Image; https://id.pinterest.com/pin/1900024839006406/


SENDIRI DULU (seratus tujuh)

BLOG NURLAELI UMAR- “Sejak kapan gue ngelarang loe atau orang lain kangen? Gue sih, seneng-seneng aja, berarti loe care sama gue.”

“Loe tadinya mau pulang sama Randi atau Tio?”

“Memang kenapa? Mereka datang tadi pagi barengan, dan Randi ngasih kesempatan buat Tio nganterin gue, soalnya tadi pagi gue diboncengin Randi.”

“Kok bisa gitu?” tanya Haris sedikit terbaca cemburu.

“Karena Randi datang beberapa menit sebelum Tio.”

“Kalau sekarang?”

“Kalau loe mau ya … anterin gue pulang, kalau kagak ya … gue pulang sendiri.”

“Ya gue anterinlah. Masak gue biarain loe jalan sendiri, terus apa maksudnya gue nemuin loe kemari?”

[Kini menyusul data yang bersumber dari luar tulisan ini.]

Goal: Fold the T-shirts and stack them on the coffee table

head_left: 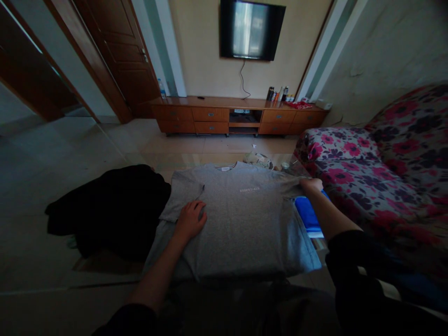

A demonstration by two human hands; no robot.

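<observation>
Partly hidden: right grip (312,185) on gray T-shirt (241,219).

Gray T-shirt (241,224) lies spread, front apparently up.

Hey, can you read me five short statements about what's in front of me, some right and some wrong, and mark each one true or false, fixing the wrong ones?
1. The right hand grips a sleeve of the gray shirt. True.
2. Only the right hand touches the gray shirt. False: the left hand rests on it too.
3. A black cloth lies to the left of the gray shirt. True.
4. The shirt's chest is blank. False: it bears pale lettering.
5. A television hangs on the wall. True.
</observation>
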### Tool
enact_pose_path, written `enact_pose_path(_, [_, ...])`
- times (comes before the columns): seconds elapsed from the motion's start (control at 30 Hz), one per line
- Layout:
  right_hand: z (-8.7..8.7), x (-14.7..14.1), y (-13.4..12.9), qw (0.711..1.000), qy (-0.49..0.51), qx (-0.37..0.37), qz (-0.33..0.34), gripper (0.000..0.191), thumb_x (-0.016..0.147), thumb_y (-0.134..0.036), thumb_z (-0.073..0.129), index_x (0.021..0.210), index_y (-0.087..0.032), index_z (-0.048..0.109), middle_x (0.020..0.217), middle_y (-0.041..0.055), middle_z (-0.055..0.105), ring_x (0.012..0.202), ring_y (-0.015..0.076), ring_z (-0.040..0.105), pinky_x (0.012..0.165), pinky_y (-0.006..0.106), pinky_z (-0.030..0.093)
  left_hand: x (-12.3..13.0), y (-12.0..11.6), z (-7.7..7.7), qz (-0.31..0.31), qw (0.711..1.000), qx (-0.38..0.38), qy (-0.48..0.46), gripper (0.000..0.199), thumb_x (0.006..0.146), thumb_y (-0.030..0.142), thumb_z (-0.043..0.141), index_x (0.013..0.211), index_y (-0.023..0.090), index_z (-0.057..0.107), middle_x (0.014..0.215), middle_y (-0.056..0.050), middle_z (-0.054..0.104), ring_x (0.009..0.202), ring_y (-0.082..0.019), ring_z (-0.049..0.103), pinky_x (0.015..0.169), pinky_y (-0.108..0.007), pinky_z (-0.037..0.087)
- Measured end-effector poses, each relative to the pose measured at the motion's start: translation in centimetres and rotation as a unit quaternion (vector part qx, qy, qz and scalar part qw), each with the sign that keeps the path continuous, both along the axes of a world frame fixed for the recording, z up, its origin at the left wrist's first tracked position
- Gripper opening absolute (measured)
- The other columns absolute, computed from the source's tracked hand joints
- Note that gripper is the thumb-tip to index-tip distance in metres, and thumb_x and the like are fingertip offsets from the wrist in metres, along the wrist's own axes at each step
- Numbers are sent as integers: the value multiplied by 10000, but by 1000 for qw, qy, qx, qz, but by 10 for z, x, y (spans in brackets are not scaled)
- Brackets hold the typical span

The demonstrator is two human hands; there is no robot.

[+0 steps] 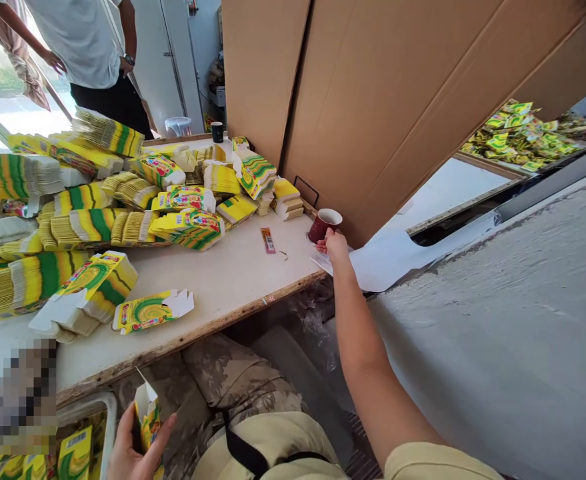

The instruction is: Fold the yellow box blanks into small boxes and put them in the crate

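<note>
My left hand [140, 443], low in the frame, is closed around a small yellow-and-green carton [147, 417]. Its white end flaps stand open at the top. Stretched far forward, my right hand [331, 243] is at the near side of a dark red mug [319, 230] at the table's right end. The fingers are curled against the mug, and the hand covers the handle area. A single flat carton [147, 311] lies near the table edge, beside a bundle of folded cartons [97, 287]. A small orange-red sachet [267, 241] lies left of the mug.
Stacks of flat cartons [83, 227] cover the table's left side. A bin [109, 407] of filled cartons stands at lower left. Cardboard sheets [373, 100] rise behind the mug; a black mug [217, 132] stands farther back. Another person [87, 47] stands beyond the table.
</note>
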State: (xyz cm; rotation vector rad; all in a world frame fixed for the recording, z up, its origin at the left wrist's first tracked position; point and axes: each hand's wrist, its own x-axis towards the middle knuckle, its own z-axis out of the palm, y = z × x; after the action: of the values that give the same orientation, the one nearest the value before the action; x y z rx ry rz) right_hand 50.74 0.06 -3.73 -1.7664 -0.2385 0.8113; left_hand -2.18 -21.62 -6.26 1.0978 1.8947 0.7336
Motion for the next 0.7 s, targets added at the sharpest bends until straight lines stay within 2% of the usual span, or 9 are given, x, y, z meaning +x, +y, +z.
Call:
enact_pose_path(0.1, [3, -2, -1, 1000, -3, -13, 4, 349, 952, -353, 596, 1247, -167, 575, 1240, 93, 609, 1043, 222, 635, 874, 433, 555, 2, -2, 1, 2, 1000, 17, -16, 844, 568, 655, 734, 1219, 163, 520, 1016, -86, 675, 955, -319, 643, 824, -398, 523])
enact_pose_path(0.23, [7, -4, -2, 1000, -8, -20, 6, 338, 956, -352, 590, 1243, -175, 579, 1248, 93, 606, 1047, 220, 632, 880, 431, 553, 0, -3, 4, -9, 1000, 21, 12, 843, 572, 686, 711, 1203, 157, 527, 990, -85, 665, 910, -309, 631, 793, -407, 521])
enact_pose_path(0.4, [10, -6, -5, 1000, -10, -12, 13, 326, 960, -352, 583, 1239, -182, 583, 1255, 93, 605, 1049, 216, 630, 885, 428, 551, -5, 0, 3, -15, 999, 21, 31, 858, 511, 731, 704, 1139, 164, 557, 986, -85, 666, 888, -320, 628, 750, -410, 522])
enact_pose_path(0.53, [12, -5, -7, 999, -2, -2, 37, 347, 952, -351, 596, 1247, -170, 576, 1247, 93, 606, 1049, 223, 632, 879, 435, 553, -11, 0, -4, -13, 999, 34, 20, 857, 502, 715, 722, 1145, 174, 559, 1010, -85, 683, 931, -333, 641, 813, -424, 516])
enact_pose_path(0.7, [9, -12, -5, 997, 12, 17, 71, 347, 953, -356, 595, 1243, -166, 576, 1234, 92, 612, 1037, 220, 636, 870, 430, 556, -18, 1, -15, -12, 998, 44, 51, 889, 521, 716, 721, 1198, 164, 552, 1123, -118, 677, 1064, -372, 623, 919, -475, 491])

“Ya, gue gak tahu, biasanya ‘kan loe ada janji sama Liana.”

“Gue sayang loe, Tif,” kata Haris tanpa basa-basi.

Akhirnya dia mengakui perasaannya. Tifa menunduk sambil memainkan sendok di piringnya. Sudah habis baso dan temannya, hanya tinggal sedikit kuah yang sekarang sudah dingin.

Haris menunggu, dia memerhatikan semua dari gadis di depannya itu. Rambutnya yang legam, kulit mukanya yang halus, dan kebisuannya karena pernyataannya. Tapi Haris enggan menarik kata-katanya lagi. Dia sudah menunggu saat seperti ini setelah dirinya yakin bahwa dia benar-benar jatuh cinta.